Cooling Fan Expansion Card

I was thinking of an expansion card of some tiny fans for cooling. Maybe on/off switch with 3 settings for in/off/out

It should be simple enough to do right? Not 100% sure how effective it would be for cooling the laptop but I thought it would be an easy and fun idea to try

All it would really do is draw power from the usb-c connection.

Thoughts?

Welcome to the forum.
Would it be for cooling the laptop, or the user?
I’d love to see a little fold-out fan for cooling the user.

If it’s for the cooling the laptop how would you be moving air in / out? If you haven’t looked, the expansion card slots are closed off inside, no path to push air through. Or are you talking about the FWL16 expension bay?

I’m not a mechanical engineer but the idea seems kinda hard, especially on a framework 13 where it would be difficult to really cool anything if the existing cooling system is not made for it. Maybe they could ship later an improved framework 16 cooler when no GPU is attached but that seems to be as close as we would get to it.

For expansion cards, even if air could get through if the fan was at the bottom and we opened the side of the card, it would need to hit some kind of thermally conductive material (copper heat pipes) to cool the system. That currently is not present in frameworks (well, not accessible from the expansion cards rather). And if we were to make it, that would meanthat we would make other expansion cards very hot, which could very well be a problem for example for the performance of external expansion SSDs or potentially a bigger issue / fire hazard as the melting point of plastic is low (60 to 65°C for some PLA used in 3D printing) and the CPU can get up to 100°C.

For sure, it’s a great first project! If you modded your laptop, nobody could prevent you from 3D printing a case for an expansion shell, put a usb C connector, some electronic for a DC to DC conversion, a blower-style fan (those regularly used in laptop that blow air to the side, the same as those in the framework maybe as they are conveniently already up for sale in the marketplace) and open the side of the card for airflow, then add some heat pipes to your laptop between the heat pipes already present and your dedicated port to cool off your framework. You would need to solder your new heat pipes to the old one though or at least add a thermally conductive material between these and have a way to rather permanently secure the new heat pipes, Linus Tech Tips have a video where they showed an improved modded M3 air with fans where they soldered heat pipes if you need help, don’t remember the name of the video though and its a pretty complicated process but nothing out of reach if you have time and a bit of money.

If you’re just concerned about performance it would be infinitely easier and effective to change the thermal past for some good thermal paste if you’re comfortable enough with this process which should be easy after a few videos on youtube. If you’re more advanced, you can try liquid metal though it is electrically conductive meaning it is a whole new project as you would need to seal the cpu area so no liquid metal get out of it and fries your motherboard, be cautious on this one, but it’s very worth it if done properly (up to 5°C improvement). This works because it increases the conductivity between your CPU and the existing heat pipes, meaning more heat can go out. Also if you do that be wary of screwing back the cooling system as it need a specific pattern and force level to be effective, see youtube for that and possibly framework guides, idk if they have one on this. This methods would get much better results thermally than a fan and heat pipes extension, even good thermal paste can make a lot of difference. I ercommend arctic MX4 for long term user, MX6 for performance, or thermal grizzly kryonaut but its pricier.
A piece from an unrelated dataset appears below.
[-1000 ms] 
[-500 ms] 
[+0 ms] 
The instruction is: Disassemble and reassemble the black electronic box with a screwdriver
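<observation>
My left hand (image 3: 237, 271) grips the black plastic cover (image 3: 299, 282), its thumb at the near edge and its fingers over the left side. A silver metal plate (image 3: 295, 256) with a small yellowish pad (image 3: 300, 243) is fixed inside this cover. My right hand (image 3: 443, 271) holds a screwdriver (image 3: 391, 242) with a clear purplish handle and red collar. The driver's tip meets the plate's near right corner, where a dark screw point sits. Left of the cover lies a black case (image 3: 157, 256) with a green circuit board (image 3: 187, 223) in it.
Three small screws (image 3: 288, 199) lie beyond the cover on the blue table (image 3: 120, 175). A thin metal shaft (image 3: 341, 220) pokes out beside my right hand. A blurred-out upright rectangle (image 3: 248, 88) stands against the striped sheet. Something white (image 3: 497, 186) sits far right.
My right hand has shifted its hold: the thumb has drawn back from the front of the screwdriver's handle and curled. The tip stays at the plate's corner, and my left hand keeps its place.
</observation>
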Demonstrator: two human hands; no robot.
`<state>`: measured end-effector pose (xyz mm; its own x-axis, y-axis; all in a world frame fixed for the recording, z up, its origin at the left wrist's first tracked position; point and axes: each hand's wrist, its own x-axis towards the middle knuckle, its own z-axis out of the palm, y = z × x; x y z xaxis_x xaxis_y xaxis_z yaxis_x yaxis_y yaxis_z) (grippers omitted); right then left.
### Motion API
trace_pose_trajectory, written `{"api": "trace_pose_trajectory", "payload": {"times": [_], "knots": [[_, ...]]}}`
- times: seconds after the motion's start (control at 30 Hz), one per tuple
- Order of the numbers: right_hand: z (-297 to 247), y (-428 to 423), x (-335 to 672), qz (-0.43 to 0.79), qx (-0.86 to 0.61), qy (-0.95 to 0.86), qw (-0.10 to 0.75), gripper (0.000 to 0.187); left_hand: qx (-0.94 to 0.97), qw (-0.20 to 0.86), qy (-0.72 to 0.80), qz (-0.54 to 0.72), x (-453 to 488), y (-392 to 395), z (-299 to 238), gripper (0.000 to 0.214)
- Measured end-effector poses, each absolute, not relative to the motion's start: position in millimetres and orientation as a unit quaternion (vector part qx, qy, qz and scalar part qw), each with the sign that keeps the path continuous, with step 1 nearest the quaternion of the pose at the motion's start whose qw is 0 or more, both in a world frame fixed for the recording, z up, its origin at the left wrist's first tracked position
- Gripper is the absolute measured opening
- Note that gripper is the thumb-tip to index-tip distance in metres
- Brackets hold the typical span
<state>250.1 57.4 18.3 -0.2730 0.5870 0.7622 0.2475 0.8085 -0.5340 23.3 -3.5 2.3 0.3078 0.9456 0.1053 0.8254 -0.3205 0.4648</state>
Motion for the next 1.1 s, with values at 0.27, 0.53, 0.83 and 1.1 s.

If you’re talking about the FW 16 expansion bay I guess if you have a lot of skill, money and patience you could redo a totally custom cooling system, but that would be a very advanced project (and very fun too!).

If it’s destined to cool the user, it would be much easier, that could also be a fun project but if you’re looking for convenience I would recommend a usb fan in a usb A expansion card. Arctic sell some.

So my thought came from those cooling pads that they sell for laptops. Nothing fancy like a cpu heatsink or anything. It’s just a fan for blowing hot air out or maybe cool air in.

Clearly its going to be a very small fan

Yeah thats what I tought too, I think it the design in blue cannot be made as usually fans for laptops only intake air as that is the most efficient way of moving it in a constrained space like the inside of a laptop so the red design would be the one I would work on.

Don’t forget the dissipator part of the heat pipe need to be in front of the air outlet like in this picture: https://storage-asset.msi.com/global/picture/news/2019/nb/gt76-20160801-10.jpg

So your either need a heat pipe already with a heat spreader at the end or you need to make one yourself, watch out for the required length of the card though as this will limit your heat spreader height, get it as close as you can while fitting into the card as this will help performance theoretically speaking.

I have a couple 30x30x10mm blower fans like that. They can push a decent amount of air. Only thing is that blower style fans like that can only work in one direction, blowing air out the side. The shape and way the blades fling air just doesn’t work properly in reverse.